Rather than starting from the full list of high level objects present in the model, it is also possible to pass in a starting list to apply other filters to:

  • parts_list (list of strings): if present, a list of ‘input’ part names to which any other filtering arguments are applied, eg:
    • roots(parts_list = [“obj_IjkGridRepresentation_27e10fc2-231b-11ea-8971-80e650222718.xml”, “obj_IjkGridRepresentation_319154f4-5f3e-11eb-9d8d-80e650222718.xml”], title = ‘ROOT’)

The return list will not be in any particular order unless a further argument is supplied:

  • sort_by (string): if not None then one of ‘newest’, ‘oldest’, ‘title’, ‘uuid’, ‘type’

Finding a single high level object

Each of the above four methods has a corresponding method which can be used if it is expected that at most one high level object will meet the criteria:

For example:

  • model.title(uuid = '27e11404-231b-11ea-8971-80e650222718')

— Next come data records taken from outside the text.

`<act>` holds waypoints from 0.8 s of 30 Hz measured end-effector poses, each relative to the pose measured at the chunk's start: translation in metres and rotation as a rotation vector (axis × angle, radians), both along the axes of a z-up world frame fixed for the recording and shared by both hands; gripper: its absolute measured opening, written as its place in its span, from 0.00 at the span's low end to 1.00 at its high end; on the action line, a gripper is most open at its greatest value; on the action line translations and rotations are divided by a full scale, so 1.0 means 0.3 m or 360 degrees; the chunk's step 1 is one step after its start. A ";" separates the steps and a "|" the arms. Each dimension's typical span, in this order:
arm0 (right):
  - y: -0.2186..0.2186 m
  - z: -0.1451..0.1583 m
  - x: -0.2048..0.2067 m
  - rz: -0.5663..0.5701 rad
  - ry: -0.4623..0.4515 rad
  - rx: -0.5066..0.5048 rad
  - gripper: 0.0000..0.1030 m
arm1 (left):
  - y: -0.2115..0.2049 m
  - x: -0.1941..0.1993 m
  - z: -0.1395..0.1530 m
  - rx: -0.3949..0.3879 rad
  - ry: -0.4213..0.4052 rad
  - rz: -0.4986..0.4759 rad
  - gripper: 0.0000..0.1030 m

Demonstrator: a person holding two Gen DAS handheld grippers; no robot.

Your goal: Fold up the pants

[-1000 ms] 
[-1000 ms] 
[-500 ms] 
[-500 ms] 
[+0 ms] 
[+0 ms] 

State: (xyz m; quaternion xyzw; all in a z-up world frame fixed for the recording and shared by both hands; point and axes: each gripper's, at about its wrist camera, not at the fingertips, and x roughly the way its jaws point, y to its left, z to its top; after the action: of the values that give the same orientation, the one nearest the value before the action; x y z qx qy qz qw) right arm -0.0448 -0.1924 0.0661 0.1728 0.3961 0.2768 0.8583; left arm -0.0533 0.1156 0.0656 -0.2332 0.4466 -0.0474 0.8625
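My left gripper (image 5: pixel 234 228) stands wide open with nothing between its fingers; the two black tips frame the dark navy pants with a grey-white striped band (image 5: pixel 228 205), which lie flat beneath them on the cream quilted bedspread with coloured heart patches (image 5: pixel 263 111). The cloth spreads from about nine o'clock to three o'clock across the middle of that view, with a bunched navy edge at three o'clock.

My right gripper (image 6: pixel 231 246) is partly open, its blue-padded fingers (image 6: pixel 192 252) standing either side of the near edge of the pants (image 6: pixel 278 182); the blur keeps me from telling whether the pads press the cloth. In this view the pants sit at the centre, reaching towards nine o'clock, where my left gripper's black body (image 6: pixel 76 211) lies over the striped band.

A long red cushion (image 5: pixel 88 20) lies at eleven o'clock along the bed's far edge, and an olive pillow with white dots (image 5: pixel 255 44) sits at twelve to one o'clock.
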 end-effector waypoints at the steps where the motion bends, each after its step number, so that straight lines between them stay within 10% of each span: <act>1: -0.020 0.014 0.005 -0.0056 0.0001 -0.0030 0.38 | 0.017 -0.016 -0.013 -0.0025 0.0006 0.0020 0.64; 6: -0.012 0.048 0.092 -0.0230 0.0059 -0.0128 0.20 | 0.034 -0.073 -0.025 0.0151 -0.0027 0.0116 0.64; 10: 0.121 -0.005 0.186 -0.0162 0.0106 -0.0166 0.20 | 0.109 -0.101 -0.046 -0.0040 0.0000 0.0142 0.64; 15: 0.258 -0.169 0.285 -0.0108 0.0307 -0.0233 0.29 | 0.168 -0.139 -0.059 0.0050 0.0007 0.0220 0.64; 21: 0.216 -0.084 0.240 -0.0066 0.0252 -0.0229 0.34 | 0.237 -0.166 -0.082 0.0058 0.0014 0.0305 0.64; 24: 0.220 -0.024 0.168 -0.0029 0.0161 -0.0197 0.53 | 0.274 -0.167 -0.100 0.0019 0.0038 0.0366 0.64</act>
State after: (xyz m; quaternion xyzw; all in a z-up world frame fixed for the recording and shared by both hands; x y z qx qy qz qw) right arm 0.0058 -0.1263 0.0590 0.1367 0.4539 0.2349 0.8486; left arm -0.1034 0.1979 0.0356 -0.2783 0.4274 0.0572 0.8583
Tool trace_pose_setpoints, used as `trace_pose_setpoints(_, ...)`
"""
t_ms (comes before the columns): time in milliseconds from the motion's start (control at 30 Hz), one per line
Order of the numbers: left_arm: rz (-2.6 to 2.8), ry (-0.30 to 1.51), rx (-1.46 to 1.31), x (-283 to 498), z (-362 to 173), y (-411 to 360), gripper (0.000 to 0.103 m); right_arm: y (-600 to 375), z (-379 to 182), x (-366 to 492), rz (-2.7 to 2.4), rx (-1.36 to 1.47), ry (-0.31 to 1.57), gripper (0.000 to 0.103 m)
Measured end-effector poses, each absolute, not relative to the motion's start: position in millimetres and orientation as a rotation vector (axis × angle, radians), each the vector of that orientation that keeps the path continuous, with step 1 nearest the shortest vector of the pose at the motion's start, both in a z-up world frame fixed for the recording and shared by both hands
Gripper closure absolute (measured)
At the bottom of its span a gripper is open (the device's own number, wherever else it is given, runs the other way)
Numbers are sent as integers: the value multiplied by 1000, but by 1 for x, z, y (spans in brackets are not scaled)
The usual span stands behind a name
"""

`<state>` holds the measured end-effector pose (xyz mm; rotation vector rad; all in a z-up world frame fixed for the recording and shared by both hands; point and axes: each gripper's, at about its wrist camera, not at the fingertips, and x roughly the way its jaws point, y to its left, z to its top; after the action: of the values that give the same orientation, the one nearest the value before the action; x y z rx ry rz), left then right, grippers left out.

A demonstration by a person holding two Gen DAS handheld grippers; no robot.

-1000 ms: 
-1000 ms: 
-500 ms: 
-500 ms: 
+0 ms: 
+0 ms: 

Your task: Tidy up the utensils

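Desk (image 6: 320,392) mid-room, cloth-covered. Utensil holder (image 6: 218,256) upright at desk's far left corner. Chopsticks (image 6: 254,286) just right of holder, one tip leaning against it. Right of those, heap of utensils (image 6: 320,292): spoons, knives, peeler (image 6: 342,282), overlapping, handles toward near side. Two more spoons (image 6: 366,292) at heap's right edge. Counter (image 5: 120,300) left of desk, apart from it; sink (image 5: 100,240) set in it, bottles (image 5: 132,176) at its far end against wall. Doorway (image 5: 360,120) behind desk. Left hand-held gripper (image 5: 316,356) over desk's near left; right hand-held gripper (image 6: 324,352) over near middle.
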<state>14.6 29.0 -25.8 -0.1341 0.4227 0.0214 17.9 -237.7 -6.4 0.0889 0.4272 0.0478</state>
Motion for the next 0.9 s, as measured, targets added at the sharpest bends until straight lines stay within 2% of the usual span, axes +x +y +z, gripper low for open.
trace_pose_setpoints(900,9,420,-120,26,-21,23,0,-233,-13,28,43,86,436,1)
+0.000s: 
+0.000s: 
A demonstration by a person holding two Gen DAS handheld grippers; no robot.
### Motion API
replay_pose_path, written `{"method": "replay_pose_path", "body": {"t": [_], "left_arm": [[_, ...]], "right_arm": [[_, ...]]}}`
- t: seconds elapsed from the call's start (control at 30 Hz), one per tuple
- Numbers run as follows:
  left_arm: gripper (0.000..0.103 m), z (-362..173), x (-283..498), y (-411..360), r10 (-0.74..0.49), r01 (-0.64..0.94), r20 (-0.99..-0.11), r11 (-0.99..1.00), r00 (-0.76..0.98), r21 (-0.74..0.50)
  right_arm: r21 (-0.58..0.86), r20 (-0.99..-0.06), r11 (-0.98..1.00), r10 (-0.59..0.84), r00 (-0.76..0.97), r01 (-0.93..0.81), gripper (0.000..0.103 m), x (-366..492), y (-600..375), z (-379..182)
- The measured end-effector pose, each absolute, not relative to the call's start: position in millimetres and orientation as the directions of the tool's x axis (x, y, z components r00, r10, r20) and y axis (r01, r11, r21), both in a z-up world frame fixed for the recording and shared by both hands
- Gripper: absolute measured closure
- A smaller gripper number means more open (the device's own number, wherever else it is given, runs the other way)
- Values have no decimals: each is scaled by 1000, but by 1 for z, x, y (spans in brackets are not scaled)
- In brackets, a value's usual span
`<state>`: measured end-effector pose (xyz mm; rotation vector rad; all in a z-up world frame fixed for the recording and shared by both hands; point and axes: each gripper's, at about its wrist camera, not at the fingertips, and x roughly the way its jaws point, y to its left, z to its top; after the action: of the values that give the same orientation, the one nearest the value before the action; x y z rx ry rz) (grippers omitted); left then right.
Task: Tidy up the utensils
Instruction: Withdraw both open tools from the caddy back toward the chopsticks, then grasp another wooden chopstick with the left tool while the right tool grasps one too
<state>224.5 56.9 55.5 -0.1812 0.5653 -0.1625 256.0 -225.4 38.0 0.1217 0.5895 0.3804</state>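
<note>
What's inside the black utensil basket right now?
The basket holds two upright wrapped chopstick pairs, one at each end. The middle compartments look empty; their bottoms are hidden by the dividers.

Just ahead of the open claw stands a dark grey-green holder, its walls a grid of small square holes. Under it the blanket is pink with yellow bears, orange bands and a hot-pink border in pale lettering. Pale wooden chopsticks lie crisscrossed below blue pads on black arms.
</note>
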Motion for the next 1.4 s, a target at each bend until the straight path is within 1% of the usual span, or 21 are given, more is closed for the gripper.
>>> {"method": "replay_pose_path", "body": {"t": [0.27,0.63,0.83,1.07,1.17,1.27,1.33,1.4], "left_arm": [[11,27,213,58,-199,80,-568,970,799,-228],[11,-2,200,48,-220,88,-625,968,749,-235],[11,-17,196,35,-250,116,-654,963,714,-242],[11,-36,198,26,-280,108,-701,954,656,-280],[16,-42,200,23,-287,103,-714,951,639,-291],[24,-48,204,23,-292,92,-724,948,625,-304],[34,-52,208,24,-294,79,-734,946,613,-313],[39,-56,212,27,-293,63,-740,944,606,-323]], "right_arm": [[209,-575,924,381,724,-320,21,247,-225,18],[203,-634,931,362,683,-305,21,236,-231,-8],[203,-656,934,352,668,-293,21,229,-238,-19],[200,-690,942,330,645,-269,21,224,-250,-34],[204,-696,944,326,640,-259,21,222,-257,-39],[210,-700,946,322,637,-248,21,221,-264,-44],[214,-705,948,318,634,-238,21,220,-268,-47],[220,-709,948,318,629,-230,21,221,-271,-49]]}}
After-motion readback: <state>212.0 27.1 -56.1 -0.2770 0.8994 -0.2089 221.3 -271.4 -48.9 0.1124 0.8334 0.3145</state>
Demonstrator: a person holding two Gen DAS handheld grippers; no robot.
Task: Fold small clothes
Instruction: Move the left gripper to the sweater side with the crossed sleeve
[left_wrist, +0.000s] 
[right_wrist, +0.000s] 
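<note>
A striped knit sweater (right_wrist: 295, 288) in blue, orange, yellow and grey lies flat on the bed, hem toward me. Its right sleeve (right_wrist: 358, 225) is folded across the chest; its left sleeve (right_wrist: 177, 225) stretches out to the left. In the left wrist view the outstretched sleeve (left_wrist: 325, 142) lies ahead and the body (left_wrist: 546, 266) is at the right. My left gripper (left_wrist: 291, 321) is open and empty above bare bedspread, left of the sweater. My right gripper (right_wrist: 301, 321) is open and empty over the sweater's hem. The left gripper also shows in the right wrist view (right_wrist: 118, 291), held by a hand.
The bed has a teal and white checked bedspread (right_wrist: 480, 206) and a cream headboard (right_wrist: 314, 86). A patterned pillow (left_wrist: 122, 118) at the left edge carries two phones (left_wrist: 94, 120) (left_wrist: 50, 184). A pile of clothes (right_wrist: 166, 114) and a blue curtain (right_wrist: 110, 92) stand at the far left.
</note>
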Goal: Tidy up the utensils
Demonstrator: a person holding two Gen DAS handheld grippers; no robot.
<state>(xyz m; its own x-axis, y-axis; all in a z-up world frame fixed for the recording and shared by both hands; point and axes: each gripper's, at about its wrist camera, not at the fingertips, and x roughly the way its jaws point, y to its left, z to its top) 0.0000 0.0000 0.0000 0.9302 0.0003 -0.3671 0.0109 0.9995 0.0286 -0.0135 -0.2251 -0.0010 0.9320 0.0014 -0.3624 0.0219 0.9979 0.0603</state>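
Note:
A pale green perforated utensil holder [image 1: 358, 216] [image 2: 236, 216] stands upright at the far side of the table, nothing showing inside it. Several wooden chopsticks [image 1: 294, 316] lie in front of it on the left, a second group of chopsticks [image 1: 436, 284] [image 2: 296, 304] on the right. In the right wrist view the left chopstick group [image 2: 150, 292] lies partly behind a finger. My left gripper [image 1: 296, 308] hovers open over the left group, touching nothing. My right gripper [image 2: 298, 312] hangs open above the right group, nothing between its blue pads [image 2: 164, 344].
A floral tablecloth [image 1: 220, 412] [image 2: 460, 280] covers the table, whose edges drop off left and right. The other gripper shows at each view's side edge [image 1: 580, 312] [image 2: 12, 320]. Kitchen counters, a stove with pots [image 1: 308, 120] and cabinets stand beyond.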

The filtering arguments for these singleton methods are the same as for the list methods. If no objects match the criteria then None is returned. There is a further argument which controls the behaviour when more than one object matches the criteria:

  • multiple_handling (string, default ‘exception’): one of ‘exception’, ‘none’, ‘first’, ‘oldest’, ‘newest’

Other methods in the Model class

Although the Model class contains many other methods, the eight listed above are the crucial ones when reading a RESQML dataset. Most of the other methods are involved with writing or modifying datasets, which are more complicated operations and will be covered by other tutorials.

There are three other methods worth mentioning in passing here, which are involved with accessing the hdf5 file:

The first of these, h5_file_name(), returns the full path of the hdf5 file for the model. By default, any hdf5 filename(s) stored within the xml in the epc file are ignored and a path for a single hdf5 file is returned, based on the epc filename supplied when initialising the model. This protocol makes it much easier to move RESQML datasets around and rename them but it assumes a simple one-to-one pairing of epc and h5 files. Optional arguments allow for other ways of working.

The h5_uuid() method returns the uuid for the hdf5 ‘external part’. Although not a normal RESQML high level object, the hdf5 file(s) associated with the epc are treated as special parts and each gets its own uuid. Calling code does not usually need to be concerned with this if the simple file naming protocol is being used.

The last of the three methods, h5_release(), ensures that the hdf5 file is closed, assuming that it has been accessed by other resqpy operations. This is more important when writing a dataset, to ensure the hdf5 file is released ready for other code to access.

The module also contains a tiny convenience function for creating a new, empty RESQML dataset (overwriting any existing files with the same name):

  • resqpy.model.new_model('new_file.epc')()


In this tutorial, we have seen how to open an existing RESQML dataset and discover what high level objects it contains.